Dönüşte vagonla değil, teleferiğe benzeyen bir araçla çıkıyoruz. Yukarı çıkarken bağlı olduğu telde beşik gibi sallanıyor. İçerdeki onlarca insan eşsiz manzarayı fotoğraflayabilmekle o kadar meşgul ki, hiç kimsenin korkmaya ayıracak vakti yok!
Dönüş yolunda başka bir tepeden doyamadığımız kanyona bakıyoruz. Hani şu Amerika’nın dünyada en çok turist çeken kanyonu var ya, onun ağaçlarlar bezenmiş hali. O çöl türevi yerin neden bu kadar turist çektiğini anlayamıyorum. Bu yeşil ve mavinin en güzel tonları dururken, kızılımsı rengin yeri göğü kapladığı çölvari o yerleri neden görmek ister ki insan?
Türkish Kebap İs Very Good!
O günün akşamı oldukça büyük bir cami de namazlarımızı eda edip, bir Türk kebapçısında karnımızı doyuruyoruz. Elbet kebaplarda bizim kebapların tadı yok. Adanalıların İstanbul da kebap ve meze beğenmemesi gibi, siz de burada yediğinizden öyle çok fazla bir lezzet alamıyorsunuz. Et burada ucuz mu ucuz ama pek lezzetli değil. Oysa hayvanlar doğal ortamlarında otlanarak besleniyor yahut biz saman yiyen hayvanlara alıştığımızdan bize farklı geliyor.
Werrıbee Open Range Zoo (Açık Hayvanat Bahçesi)
Normal şartlar altında hayvanat bahçesine gitmekten gına gelen, hayvanların kendilerine özgü o mistik kokularını solumaktan nefret eden biri olarak bana dahi açık hayvanat bahçesi müthiş derecede güzel anlar yaşatıyor.
Burada kanguruları elinizle besliyor, ortalarda dolaşan hayvanları sevebiliyor, şu doğrulduğunda iki metreyi bulan deve kuşu ne zaman beni gagalayacak diye mazoşist bir beklenti içine girebiliyorsunuz.
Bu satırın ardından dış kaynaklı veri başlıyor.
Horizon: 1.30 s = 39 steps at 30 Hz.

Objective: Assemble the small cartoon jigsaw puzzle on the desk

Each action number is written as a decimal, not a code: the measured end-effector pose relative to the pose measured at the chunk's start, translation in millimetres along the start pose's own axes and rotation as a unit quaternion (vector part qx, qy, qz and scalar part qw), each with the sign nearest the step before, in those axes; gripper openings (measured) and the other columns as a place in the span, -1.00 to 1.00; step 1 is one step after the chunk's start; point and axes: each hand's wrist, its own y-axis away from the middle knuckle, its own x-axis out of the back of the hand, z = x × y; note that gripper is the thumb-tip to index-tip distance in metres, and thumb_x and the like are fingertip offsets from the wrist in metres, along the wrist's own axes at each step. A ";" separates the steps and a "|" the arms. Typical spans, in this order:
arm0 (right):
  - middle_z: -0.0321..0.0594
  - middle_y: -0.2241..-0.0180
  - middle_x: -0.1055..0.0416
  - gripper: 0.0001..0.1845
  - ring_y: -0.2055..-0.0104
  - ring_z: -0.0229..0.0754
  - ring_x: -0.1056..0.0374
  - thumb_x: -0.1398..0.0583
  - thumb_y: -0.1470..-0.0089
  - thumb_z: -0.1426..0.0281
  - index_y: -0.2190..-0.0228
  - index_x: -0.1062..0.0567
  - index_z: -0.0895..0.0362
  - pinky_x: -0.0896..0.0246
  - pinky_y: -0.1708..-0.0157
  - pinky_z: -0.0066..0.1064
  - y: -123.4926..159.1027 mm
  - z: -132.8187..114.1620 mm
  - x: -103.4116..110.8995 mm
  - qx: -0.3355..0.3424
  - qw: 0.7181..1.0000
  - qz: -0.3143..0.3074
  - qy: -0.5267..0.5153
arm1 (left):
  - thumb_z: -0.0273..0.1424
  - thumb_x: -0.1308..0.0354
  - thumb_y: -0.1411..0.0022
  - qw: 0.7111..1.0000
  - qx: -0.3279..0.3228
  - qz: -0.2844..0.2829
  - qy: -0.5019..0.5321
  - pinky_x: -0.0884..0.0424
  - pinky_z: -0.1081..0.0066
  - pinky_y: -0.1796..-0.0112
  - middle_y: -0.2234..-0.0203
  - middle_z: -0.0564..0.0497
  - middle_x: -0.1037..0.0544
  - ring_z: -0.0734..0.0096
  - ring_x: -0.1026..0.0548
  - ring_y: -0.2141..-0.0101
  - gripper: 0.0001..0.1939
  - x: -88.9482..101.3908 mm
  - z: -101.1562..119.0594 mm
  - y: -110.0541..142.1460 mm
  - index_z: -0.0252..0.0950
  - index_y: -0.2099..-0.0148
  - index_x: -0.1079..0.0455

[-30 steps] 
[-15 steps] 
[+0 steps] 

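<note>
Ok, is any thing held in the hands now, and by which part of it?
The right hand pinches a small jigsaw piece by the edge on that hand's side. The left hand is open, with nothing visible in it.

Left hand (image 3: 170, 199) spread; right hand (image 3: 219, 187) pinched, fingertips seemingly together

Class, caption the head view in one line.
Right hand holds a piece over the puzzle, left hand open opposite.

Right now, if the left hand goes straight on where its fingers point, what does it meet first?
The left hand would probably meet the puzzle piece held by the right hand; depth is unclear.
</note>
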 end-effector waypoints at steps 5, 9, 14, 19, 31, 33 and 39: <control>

Her yerde kualalar var ve açık söyleyeyim, öyle pek kimsenin cesaret edemediği bu uzun uçak yolculuğunu göze alıp buralara kadar gelmemim asıl müsebbibi bu hayvan.
En Sevdiğim Hayvan: Kuala...
Çocukluğumdan beri en sevdiğim hayvan olarak adını telaffuz etmekle birlikte, kualayı hiç görmemiş olmanın verdiği saçma sapanlık durumundan kendini sıyıramamış biri olarak onu görmek oldukça keyif vericiydi.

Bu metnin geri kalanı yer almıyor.